Problem description: Of the entries below, copy only those lines that contain the word "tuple".

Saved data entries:
● ● ● ●

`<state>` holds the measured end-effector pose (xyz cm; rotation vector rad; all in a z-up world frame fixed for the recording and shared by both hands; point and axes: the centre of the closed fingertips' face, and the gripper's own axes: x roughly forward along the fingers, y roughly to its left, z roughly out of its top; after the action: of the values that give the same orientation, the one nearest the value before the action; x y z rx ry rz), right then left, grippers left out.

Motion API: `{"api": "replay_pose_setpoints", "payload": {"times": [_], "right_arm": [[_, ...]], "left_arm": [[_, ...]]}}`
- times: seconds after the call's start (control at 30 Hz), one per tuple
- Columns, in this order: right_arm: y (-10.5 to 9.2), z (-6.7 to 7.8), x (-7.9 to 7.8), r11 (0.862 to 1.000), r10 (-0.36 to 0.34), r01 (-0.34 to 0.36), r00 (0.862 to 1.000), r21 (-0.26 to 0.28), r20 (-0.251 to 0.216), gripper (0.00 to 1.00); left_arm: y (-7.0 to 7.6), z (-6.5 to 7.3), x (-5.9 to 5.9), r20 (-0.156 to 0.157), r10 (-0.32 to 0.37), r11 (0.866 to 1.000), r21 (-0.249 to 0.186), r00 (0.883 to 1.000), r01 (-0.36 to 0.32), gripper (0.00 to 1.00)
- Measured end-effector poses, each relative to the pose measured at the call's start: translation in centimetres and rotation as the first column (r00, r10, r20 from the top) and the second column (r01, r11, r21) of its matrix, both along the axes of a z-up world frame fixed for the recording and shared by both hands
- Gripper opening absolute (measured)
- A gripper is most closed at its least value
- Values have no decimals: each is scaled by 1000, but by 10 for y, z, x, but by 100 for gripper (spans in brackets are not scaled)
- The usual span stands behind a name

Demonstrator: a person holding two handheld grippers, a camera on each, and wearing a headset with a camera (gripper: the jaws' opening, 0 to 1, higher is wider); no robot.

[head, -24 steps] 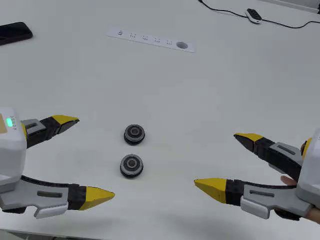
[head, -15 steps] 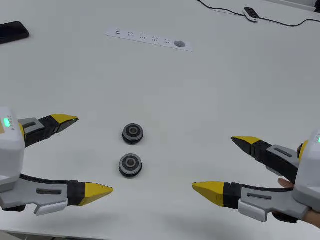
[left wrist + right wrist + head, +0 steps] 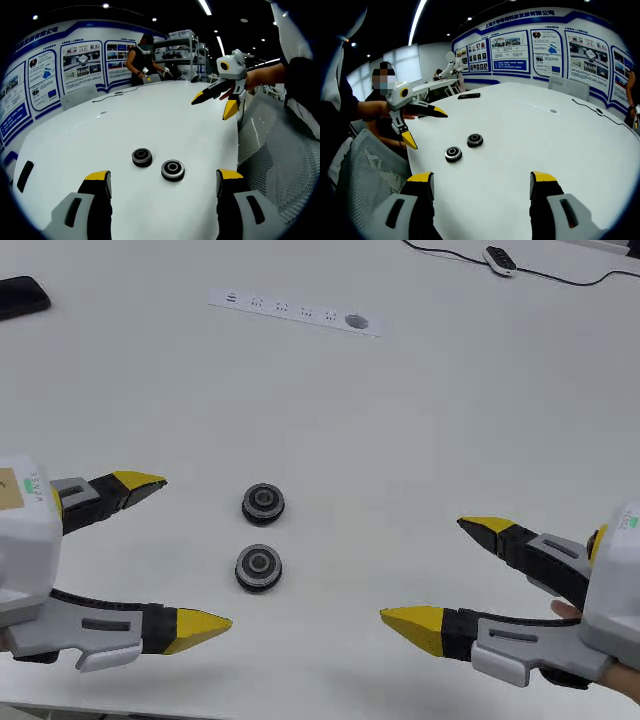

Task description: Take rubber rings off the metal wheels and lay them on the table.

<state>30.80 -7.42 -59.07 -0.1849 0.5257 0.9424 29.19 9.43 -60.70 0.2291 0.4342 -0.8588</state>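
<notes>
On the white table (image 3: pixel 400 420), centre of the workspace: two small metal wheels, lying flat, one beyond the other as the head view has it, close together but not touching. The far wheel (image 3: pixel 263 504) and near wheel (image 3: pixel 259 567) each look to carry a dark rubber ring (image 3: pixel 241 572) around the rim, so by my reading nothing has been stripped yet and no loose ring lies on the surface. The left gripper (image 3: pixel 194 551) is held off to the left of the pair, jaws spread wide, yellow tips pointing inward at the wheels and gripping nothing. The right gripper (image 3: pixel 423 569) mirrors it from the right, jaws likewise wide apart and empty, well clear of both wheels. Each gripper view looks down its own parted jaws at the two wheels with the opposite gripper beyond them, which suggests a squared-up approach from both sides: probably one tool to pin a wheel, the other to peel its ring. Height above the table cannot be judged. Far side: a white power strip (image 3: pixel 295 312), a dark phone (image 3: pixel 20 295) at the left edge, and a cable (image 3: pixel 560 280), all well out of the working area. Risk: wheels this small may skid if nudged.
</notes>
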Motion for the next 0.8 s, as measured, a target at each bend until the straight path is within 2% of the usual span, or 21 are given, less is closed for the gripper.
{"api": "replay_pose_setpoints", "payload": {"times": [0.13,0.27,0.4,0.57,0.8], "right_arm": [[-1,-4,-1,1000,1,-1,1000,-12,-10,80],[0,-4,-1,1000,-7,7,1000,-1,-19,79],[1,-7,-4,1000,-9,9,999,-2,-35,79],[3,-10,-7,1000,-8,9,999,8,-52,79],[9,-8,-5,999,-13,16,997,43,-71,77]], "left_arm": [[-3,-1,1,-3,-6,1000,2,1000,6,88],[-6,-3,1,-2,-16,1000,8,1000,16,88],[-5,-7,2,12,-22,999,45,1000,22,86],[-7,-4,5,13,-23,1000,21,1000,23,84],[-11,-2,9,22,-44,999,33,999,43,81]]}}
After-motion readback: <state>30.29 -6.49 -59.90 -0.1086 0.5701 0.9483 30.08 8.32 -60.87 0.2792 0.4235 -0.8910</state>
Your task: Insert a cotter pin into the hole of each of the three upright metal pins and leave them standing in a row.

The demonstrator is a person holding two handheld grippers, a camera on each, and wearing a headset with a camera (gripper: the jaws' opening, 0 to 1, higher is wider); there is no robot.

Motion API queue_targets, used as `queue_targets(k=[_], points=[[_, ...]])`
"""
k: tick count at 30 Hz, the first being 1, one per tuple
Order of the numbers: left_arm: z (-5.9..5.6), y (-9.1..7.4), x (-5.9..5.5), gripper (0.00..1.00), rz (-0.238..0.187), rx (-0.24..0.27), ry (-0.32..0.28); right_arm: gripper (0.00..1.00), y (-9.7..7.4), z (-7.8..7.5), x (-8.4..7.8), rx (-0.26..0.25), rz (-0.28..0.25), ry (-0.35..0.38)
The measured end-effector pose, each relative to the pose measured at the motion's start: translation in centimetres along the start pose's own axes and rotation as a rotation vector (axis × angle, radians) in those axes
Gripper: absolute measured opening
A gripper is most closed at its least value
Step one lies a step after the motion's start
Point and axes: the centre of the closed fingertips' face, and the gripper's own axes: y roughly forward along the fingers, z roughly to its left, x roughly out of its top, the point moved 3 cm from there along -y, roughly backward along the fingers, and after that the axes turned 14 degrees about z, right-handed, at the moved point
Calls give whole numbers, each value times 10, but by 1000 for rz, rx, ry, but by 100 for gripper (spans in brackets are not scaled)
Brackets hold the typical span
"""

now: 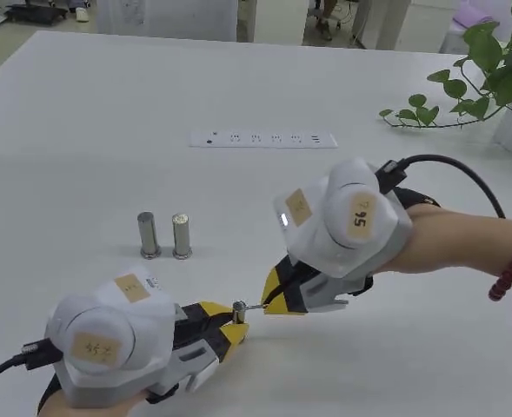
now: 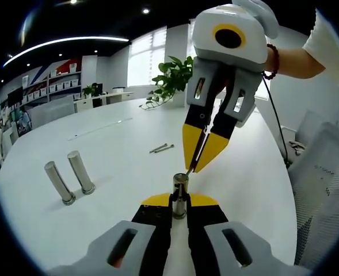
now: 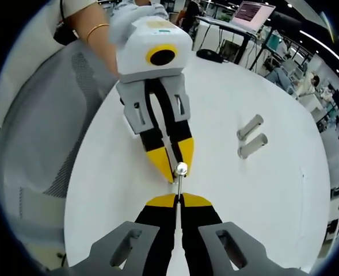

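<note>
Clamping one upright metal pin [image 2: 179,194] between its yellow tips, the left gripper [image 2: 179,201] has its jaws closed down to the pin's width. Facing it, the right gripper [image 3: 179,200] pinches a thin cotter pin [image 3: 180,185], whose far end meets the held pin near its top; whether it enters the hole is unclear. Two other metal pins [image 1: 149,235] stand side by side, well off to the left gripper's left.

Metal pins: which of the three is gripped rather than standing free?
The metal pin clamped in the left gripper, met by the right gripper's cotter pin; the other two pins stand free, side by side.
</note>
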Motion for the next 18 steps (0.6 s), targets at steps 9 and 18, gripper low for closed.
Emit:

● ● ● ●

Final answer:
- times: seconds after the call's start (control at 30 Hz), one per tuple
k: tick count at 30 Hz, the first being 1, one per tuple

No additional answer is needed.